No sentence-transformers model found with name C:\Users\hp/.cache\torch\sentence_transformers\facebook_contriever. Creating a new one with MEAN pooling.


In [22]:
from sentence_transformers import CrossEncoder

# Cross-encoder for re-ranking (e.g. MS-MARCO MiniLM)
reranker = CrossEncoder("cross-encoder/ms-marco-MiniLM-L-6-v2")

def hybrid_retrieve(query, top_bm25=100, top_dense=100, top_final=10):
    # 1) BM25 hits
    q_tokens = query.split()
    bm25_scores = bm25.get_scores(q_tokens)
    bm25_ids    = np.argsort(bm25_scores)[-top_bm25:][::-1]

    # 2) Dense hits
    q_emb       = densifier.encode([query], normalize_embeddings=True, convert_to_numpy=True).astype("float32")
    Dd, dense_ids = index_dense.search(q_emb, top_dense)

    # 3) Union IDs (dedupe while preserving order)
    union_ids = []
    for arr in (dense_ids[0], bm25_ids):
        for i in arr:
            if i not in union_ids:
                union_ids.append(i)

    # 4) Re-rank with cross-encoder
    pairs = [(query, paragraphs[i]) for i in union_ids]
    rerank_scores = reranker.predict(pairs)
    ranked = sorted(zip(union_ids, rerank_scores), key=lambda x: x[1], reverse=True)[:top_final]

    # 5) Return (score, paragraph)
    return [(float(score), paragraphs[idx]) for idx, score in ranked]


To support symlinks on Windows, you either need to activate Developer Mode or to run Python as an administrator.

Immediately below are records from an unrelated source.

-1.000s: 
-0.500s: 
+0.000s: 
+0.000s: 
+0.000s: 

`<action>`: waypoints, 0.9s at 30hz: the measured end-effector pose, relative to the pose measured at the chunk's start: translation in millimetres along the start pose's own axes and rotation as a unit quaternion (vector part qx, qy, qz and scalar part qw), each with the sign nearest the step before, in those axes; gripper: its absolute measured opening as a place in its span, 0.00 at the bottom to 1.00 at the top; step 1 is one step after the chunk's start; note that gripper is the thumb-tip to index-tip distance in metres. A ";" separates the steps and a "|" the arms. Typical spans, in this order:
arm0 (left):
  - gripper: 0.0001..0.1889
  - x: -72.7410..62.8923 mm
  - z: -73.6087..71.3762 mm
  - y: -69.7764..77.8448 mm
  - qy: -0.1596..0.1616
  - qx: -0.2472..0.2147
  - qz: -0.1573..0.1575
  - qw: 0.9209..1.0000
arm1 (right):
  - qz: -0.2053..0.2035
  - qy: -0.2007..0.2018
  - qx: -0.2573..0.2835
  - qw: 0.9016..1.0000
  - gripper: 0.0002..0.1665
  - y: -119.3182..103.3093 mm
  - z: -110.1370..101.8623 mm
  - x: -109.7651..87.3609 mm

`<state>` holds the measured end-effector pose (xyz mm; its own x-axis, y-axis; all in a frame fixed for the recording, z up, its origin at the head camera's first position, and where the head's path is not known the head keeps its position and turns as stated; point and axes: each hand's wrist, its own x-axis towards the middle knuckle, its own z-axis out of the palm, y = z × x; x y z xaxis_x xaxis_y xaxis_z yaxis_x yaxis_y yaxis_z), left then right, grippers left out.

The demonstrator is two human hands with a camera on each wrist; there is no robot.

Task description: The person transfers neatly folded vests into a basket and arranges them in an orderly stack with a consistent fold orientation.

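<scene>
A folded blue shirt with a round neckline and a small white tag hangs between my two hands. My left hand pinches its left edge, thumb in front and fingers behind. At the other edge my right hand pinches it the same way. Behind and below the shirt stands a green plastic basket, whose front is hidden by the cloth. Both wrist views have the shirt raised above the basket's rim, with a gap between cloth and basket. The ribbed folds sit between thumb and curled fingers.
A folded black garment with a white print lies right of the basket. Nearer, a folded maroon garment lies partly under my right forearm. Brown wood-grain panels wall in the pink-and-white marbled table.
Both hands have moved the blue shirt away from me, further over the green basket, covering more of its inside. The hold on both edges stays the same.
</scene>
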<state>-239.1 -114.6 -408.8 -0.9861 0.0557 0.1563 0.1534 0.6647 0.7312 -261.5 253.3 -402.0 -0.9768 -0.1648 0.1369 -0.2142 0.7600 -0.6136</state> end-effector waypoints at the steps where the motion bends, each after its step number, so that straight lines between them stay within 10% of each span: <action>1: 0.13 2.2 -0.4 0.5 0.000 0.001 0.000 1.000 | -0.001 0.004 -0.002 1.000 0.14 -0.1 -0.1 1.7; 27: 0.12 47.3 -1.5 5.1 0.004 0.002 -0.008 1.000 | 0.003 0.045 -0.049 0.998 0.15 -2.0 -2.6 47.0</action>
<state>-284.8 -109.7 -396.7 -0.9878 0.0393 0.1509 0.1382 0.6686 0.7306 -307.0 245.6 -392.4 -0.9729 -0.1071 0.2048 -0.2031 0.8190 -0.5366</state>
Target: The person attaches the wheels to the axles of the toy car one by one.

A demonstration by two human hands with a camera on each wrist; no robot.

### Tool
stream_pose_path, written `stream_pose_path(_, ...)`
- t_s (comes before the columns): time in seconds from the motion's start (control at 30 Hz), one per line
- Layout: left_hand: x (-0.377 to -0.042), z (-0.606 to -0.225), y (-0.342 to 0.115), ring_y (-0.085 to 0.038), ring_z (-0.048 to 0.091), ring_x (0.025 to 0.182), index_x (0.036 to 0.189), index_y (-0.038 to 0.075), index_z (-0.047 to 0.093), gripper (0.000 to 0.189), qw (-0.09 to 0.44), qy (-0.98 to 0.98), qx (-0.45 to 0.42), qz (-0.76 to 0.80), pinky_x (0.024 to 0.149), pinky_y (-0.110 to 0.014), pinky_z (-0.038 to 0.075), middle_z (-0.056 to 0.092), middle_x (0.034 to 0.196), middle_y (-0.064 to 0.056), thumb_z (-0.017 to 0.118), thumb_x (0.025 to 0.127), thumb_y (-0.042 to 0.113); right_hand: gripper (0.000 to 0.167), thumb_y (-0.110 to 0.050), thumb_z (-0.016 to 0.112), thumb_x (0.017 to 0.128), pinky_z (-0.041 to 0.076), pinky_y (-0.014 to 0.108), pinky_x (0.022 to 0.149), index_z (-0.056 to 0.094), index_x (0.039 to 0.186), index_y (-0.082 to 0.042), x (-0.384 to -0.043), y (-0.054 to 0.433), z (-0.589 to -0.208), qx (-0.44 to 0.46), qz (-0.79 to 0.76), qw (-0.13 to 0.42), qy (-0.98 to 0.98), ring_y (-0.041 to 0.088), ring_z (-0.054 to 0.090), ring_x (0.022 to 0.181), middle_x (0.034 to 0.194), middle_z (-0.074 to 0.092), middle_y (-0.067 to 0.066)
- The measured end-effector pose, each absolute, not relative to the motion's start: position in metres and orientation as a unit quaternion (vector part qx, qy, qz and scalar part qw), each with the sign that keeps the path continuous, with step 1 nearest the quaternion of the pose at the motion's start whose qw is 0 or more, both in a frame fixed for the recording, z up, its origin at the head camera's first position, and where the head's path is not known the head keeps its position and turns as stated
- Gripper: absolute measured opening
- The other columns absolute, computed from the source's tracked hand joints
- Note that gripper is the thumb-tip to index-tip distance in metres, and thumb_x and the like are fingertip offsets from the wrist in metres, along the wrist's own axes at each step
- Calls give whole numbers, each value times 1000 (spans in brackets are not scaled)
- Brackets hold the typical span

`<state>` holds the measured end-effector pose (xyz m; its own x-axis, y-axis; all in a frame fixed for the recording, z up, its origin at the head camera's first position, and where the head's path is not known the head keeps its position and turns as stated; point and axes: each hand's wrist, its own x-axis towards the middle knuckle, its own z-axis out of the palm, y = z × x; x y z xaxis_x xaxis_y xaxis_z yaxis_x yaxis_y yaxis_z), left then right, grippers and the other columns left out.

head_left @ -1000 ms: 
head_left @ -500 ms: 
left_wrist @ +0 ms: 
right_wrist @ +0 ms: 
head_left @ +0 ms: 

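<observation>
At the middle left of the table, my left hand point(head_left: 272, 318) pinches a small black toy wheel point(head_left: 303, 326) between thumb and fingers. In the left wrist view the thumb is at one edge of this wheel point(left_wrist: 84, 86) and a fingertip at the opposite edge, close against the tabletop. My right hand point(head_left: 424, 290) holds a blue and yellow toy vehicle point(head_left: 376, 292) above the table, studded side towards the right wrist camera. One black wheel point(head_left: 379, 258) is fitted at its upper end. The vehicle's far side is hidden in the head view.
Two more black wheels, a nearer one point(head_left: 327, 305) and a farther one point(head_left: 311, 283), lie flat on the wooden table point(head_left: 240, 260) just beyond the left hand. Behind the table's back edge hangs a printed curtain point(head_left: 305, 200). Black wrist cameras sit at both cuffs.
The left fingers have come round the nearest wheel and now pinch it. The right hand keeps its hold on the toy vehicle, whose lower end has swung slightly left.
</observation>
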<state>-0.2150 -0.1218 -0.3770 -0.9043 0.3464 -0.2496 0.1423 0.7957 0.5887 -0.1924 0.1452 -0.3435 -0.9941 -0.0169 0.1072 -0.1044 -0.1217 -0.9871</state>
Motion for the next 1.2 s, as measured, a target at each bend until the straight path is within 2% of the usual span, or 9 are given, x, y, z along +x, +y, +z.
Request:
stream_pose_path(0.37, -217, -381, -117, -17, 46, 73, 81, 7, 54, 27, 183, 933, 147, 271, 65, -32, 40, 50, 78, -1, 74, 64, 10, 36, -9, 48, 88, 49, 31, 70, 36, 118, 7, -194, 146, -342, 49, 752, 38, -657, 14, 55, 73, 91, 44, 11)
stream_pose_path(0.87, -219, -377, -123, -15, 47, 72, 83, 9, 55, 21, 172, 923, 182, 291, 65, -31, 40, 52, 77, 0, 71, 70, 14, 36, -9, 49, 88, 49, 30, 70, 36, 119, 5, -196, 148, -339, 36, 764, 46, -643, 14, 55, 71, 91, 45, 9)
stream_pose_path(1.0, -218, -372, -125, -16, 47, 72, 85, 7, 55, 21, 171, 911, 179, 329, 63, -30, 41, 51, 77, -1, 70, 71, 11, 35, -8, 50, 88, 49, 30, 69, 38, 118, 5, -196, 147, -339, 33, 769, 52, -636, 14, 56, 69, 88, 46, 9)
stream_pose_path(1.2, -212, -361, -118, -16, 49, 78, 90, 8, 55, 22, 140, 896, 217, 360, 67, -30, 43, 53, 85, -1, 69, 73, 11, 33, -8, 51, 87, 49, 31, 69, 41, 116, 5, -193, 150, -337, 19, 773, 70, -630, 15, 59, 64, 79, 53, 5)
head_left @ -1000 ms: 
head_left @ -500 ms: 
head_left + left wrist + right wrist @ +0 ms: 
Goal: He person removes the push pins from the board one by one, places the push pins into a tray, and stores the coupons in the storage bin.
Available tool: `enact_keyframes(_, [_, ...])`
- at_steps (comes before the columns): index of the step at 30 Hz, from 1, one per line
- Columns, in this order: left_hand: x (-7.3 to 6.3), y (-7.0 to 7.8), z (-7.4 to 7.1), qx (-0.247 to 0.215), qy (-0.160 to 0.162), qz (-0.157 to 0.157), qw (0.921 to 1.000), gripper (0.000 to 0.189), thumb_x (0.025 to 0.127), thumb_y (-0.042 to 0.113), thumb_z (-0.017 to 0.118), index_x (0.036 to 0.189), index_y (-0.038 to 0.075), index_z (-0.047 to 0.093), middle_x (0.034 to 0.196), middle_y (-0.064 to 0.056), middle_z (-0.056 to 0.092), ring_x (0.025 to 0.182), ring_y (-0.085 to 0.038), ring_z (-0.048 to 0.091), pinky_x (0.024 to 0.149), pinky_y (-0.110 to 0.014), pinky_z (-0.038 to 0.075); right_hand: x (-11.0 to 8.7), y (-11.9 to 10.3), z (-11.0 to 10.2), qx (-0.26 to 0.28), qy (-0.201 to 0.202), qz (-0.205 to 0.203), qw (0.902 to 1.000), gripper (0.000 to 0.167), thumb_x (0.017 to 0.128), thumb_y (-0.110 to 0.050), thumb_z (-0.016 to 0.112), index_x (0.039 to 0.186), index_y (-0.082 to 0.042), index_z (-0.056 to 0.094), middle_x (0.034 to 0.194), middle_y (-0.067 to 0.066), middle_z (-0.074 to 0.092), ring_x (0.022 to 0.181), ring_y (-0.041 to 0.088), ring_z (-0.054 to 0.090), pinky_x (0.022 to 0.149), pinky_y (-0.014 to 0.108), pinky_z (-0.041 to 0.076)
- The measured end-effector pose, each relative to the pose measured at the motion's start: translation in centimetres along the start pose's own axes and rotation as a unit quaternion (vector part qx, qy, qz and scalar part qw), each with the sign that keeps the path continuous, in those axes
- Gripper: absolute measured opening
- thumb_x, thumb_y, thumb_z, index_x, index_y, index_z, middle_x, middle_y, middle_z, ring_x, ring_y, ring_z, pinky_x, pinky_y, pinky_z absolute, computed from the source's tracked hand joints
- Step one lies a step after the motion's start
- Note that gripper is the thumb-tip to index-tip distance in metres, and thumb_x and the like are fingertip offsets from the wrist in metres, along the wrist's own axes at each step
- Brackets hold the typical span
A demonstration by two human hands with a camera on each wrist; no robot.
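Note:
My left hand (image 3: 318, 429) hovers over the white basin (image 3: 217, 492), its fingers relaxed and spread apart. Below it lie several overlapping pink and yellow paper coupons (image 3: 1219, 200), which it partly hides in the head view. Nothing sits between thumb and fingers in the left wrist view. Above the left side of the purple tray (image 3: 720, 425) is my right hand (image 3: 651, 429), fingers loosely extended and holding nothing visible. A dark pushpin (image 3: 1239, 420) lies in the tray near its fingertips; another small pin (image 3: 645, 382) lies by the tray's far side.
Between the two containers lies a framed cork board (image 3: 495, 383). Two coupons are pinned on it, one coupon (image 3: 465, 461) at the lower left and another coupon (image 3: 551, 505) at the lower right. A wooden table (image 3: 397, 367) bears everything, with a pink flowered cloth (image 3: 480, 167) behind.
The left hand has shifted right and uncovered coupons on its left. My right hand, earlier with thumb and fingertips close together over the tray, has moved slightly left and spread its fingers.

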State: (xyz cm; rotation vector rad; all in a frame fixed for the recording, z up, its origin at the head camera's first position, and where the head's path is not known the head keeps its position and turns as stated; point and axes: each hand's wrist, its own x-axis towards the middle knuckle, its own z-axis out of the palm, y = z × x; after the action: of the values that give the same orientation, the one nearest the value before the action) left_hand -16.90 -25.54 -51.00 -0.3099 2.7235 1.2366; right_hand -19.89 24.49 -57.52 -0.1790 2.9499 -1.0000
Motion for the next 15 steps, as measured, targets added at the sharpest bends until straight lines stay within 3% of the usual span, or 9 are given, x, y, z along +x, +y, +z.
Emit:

In order to activate developer mode, see this article: https://docs.microsoft.com/en-us/windows/apps/get-started/enable-your-device-for-development


In [23]:
for score, para in hybrid_retrieve(
    "How does crack self-healing vary with annealing temperature and time?",
    top_bm25=200, top_dense=200, top_final=5
):
    print(f"[{score:.3f}] {para[:200]}…\n")


[5.290] How does crack self-healing vary with annealing Taand ta?…

[4.774] The paper is organized in a way that seeks answers to the following questions:1.How does crack self-healing vary with annealing Taand ta?2.What is the primary mechanism of crack self-healing?3.How do …

[4.108] The results of tensile tests, including fractography, at RT and -150 °C clearly show that high temperature, short time anneals self-heal the pre-existing MCs in NFA-1. Self-healing begins in the 111-c…

[4.101] Here, we investigate a newly discovered mechanism for crack self-healing in NFA-1 under high temperature annealing. This mechanism is associated with Ti-carbooxinitride (TiCON) precipitate growth and …

[3.555] Based on the mechanical property trends, as confirmed by the microstructural characterization and fractographic studies, we conclude that crack self-healing starts at 1100 °C, and is essentially compl…